Boost Your Bandwidth, Boost your Network Performance
In recent years Gigabit Ethernet has become a practical and economical option for home offices and small businesses. Today it now makes sense to consider Gigabit to the desktop as a viable option when upgrading or setting up a new network.
by Ronald V. Pacchiano
These days, whenever anyone talks about networking technologies, particularly for home offices or small businesses, the conversation inevitably turns to the latest in wireless technologies. While you can easily see the benefits of implementing a wireless network (no cables to trip over, ease of bringing the network into every room, lower implementation cost and so on), don't forget about the reliability or superior performance afforded by a good old-fashioned wired Ethernet network. However, just because a technology is old, doesn't mean it can't be improved upon.

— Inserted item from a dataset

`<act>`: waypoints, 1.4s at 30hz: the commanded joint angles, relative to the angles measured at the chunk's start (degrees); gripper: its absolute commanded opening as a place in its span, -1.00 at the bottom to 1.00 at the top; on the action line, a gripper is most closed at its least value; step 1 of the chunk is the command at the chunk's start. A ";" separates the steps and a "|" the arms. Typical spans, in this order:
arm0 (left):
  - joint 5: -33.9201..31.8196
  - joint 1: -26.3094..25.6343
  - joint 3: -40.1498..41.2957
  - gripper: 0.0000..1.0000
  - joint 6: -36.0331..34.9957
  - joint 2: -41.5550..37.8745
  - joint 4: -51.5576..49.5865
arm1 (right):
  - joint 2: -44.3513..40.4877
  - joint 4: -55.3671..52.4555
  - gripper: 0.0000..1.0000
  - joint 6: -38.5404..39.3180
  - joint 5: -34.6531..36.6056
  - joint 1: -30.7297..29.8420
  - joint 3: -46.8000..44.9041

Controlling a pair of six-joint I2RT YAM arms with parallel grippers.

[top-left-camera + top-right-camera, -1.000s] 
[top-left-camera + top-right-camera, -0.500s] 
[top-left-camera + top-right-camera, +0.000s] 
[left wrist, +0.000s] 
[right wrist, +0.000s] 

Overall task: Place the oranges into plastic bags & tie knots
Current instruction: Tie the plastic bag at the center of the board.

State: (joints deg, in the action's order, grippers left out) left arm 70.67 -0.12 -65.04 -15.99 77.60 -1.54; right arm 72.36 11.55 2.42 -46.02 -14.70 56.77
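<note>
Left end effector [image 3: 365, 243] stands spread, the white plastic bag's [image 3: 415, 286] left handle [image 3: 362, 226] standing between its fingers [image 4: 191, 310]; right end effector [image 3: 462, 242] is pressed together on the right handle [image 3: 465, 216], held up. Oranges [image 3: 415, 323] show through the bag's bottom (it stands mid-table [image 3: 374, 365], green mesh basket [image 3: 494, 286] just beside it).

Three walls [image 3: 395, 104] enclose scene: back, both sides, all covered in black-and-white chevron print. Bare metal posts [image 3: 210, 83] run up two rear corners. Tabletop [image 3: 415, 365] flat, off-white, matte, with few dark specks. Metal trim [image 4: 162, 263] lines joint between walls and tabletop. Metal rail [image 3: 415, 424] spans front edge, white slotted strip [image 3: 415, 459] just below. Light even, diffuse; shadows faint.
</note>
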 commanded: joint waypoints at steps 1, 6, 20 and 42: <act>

For instance, if your network continues to operate with hubs, the obvious change to make to immediately boost network performance is to replace those hubs with more efficient switches. The difference is that hubs broadcast traffic to all available ports on the network, switches direct traffic only to their destinations, such as a specific server, router or workstation.
Over the last decade or so the recommended approach has been to move Ethernet networks to Fast Ethernet switching by installing 10/100 dual speed switches in the wiring closet and upgrading key desktop and server connections to 100Mbps.
Get Giga With It
Gigabit Ethernet is capable of increasing data transmission rates up to 1000Mbps, often using the cabling that is already in place. That's 100 times faster than regular 10Mbps Ethernet and 10 times faster than 100Mbps Fast Ethernet. Gigabit switches are quick and easy to install and have the capability to transfer very large files such as CAD or desktop publishing files, stream audio and video, host LAN collaboration software, enhance LAN gaming, and overall improve the performance of speed-intensive applications across your network.
When Gigabit Ethernet was standardized for fiber optic [define] cabling in the late 1990s, IT managers began to see the benefits of Gigabit speeds applied to the network backbone and in the data center. Despite its many benefits, though, bringing Gigabit technology to home offices and small businesses wasn't particularly feasible as its cost per port was prohibitively high.
In recent years, though, Gigabit Ethernet has become a much more practical and economical option for home offices and small businesses alike. Today it now makes sense to consider Gigabit to the desktop as a viable option when upgrading or setting up a new network. IT managers have found that Gigabit Ethernet is simple, easy to use and is the perfect performance enhancement for IT departments on a tight budget.
Able to Scale Ethernet Speeds
The best part is that all you need to do to achieve these performance increases is to substitute this switch with your current workgroup hub or switch. In fact since the majority of new PCs sold within the last two or three years came standard with gigabit Ethernet adapters, these systems will immediately benefit from the new switch, while continuing to service other clients at their current speeds. Allowing you to upgrade your other workstations to full Gigabit speeds as needed.
Even older PCs equipped with only Fast Ethernet adapters will see a performance increase admittedly not to the same degree as the others, but a noticeable one none the less. Ethernet is a reliable technology and experience shows that it can be deployed with confidence for mission-critical applications. Gigabit Ethernet is also a good choice because it supports Quality of Service (QoS) [define] methods that are increasingly important for avoiding latency problems as voice, video and data share the cable for Next-Generation Networking (NGN) [define] applications.
There are two basic types of switches available: unmanaged and managed. Some networks will make use of both types. Most small businesses in need of a simple networking solution should make out fine with a low-cost unmanaged gigabit switch. However, if you would like to take advantages of some advanced networking features, like remote management and port management, for example, then you might want to take a closer look at managed switches. These are typically much more expensive then the unmanaged variety.
Cost of gigabit switches can vary greatly. They can be had for as little as $45 for a small, unmanaged, 5-port switch to as high as several thousands of dollars for a 24-48 port managed switch/router with all the bells and whistles. Be sure to discuss your needs with a qualified IT professional before making a purchase.
In case you didn't realize it, installing a Gigabit switch on your network will significantly increase the performance of your LAN traffic, with perhaps only the most modest effect on your WAN [define] connection. Your WAN speed will still be dictated by your ISP.
So if you're looking for an inexpensive way to improve your network performance, take a closer look at that old wired Ethernet connection of yours. Even if the majority of your networks PCs connect over WiFi, it can't hurt to have a nice fat gigabit pipe available when you need it.